GEFormerDTA: drug target affinity prediction based on transformer graph for early fusion

Youzhi Liu,Linlin Xing,Longbo Zhang,Hongzhen Cai,Maozu Guo
DOI: https://doi.org/10.1038/s41598-024-57879-1
IF: 4.6
2024-03-30
Scientific Reports
Abstract:Predicting the interaction affinity between drugs and target proteins is crucial for rapid and accurate drug discovery and repositioning. Therefore, more accurate prediction of DTA has become a key area of research in the field of drug discovery and drug repositioning. However, traditional experimental methods have disadvantages such as long operation cycles, high manpower requirements, and high economic costs, making it difficult to predict specific interactions between drugs and target proteins quickly and accurately. Some methods mainly use the SMILES sequence of drugs and the primary structure of proteins as inputs, ignoring the graph information such as bond encoding, degree centrality encoding, spatial encoding of drug molecule graphs, and the structural information of proteins such as secondary structure and accessible surface area. Moreover, previous methods were based on protein sequences to learn feature representations, neglecting the completeness of information. To address the completeness of drug and protein structure information, we propose a Transformer graph-based early fusion research approach for drug-target affinity prediction (GEFormerDTA). Our method reduces prediction errors caused by insufficient feature learning. Experimental results on Davis and KIBA datasets showed a better prediction of drugtarget affinity than existing affinity prediction methods.
multidisciplinary sciences
What problem does this paper attempt to address?
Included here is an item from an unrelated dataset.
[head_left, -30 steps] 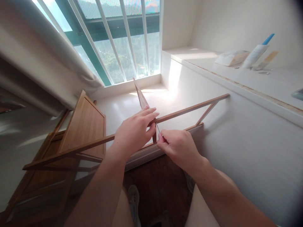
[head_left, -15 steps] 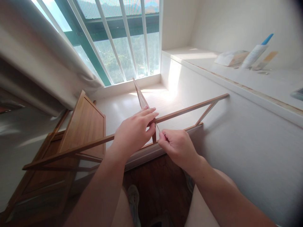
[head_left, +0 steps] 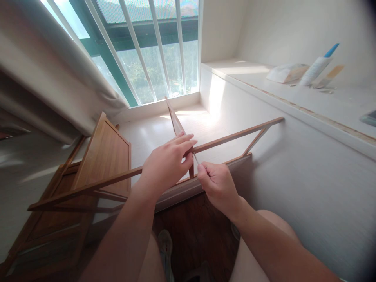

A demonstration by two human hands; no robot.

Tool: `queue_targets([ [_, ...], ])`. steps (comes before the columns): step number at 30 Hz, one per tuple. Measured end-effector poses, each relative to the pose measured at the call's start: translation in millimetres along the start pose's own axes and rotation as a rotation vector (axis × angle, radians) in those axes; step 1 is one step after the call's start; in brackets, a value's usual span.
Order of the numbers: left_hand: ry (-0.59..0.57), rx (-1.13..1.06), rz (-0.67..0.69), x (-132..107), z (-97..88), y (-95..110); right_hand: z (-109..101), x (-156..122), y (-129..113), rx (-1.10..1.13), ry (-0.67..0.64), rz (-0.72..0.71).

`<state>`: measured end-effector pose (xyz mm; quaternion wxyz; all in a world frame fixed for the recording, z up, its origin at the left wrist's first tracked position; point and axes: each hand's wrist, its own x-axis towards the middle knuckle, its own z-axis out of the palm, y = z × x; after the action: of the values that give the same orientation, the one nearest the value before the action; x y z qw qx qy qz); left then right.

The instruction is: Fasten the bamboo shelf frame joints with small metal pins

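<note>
A brown wooden frame [head_left: 235, 136] stretches across the middle of the view, with a panelled wooden part [head_left: 103, 156] at its left. My left hand [head_left: 166, 162] is closed over the long rail where a crosspiece meets it, fingers on top and thumb below. Just to the right, my right hand [head_left: 219, 183] is closed in a pinch on a thin metal rod like a hex key [head_left: 196, 158]. The rod's upper tip meets the underside of the rail beside my left thumb. The rod's other end is hidden inside my fist.
A barred window [head_left: 155, 66] is ahead, with a beige curtain [head_left: 58, 78] at its left. On the white ledge [head_left: 243, 70] at right lie a white tube with a blue nozzle [head_left: 317, 70], a plastic-wrapped pack [head_left: 286, 73] and small loose pieces. Dark floor [head_left: 202, 227] is below.
My right hand has shifted and turned slightly, with its wrist a little further left. The left hand and the wooden frame look the same.
</note>
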<state>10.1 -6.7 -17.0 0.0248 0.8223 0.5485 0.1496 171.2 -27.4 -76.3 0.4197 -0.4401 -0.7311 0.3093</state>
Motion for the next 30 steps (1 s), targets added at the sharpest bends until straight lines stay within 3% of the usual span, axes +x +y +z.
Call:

The problem that this paper attempts to solve is how to predict the affinity (DTA) between drugs and target proteins more quickly and accurately in the fields of drug discovery and re - positioning. Traditional experimental methods have disadvantages such as long operation cycles, high labor requirements, and high economic costs, and it is difficult to quickly and accurately predict specific drug - protein interactions. In addition, existing computational methods mainly use the SMILES sequence of drugs and the primary structure of proteins as inputs, ignoring the graph information in drug molecular graphs (such as bond coding, degree - centrality coding, spatial coding) and the structural information of proteins (such as secondary structure and accessible surface area). Therefore, in order to improve the accuracy of drug - protein affinity prediction and reduce the prediction error caused by insufficient feature learning, this paper proposes an early - fusion research method based on Transformer graphs (GEFormerDTA), aiming to comprehensively utilize the structural information of drugs and proteins and improve the accuracy of DTA prediction. Specifically, this research solves the above problems through the following points: 1. **Comprehensively utilize the structural information of drugs and proteins**: In addition to the traditional drug SMILES sequence and protein primary structure, multiple feature representations of drug molecular graphs (node, degree - centrality, spatial, and edge - coding features) as well as the secondary structure information and accessible surface area information of proteins are introduced. 2. **Early - fusion mechanism**: The binding affinity between drugs and proteins is processed through the early - fusion mechanism to reduce the prediction error caused by information redundancy. 3. **Improved attention mechanism**: The Sparsepro self - attention mechanism is introduced to extract important query matrices, reduce model complexity, and further optimize feature representations through GCN distillation operations. These improvements make the experimental results of GEFormerDTA on the Davis and KIBA datasets better than those of existing DTA prediction methods, thus providing a more effective method for drug discovery and re - positioning.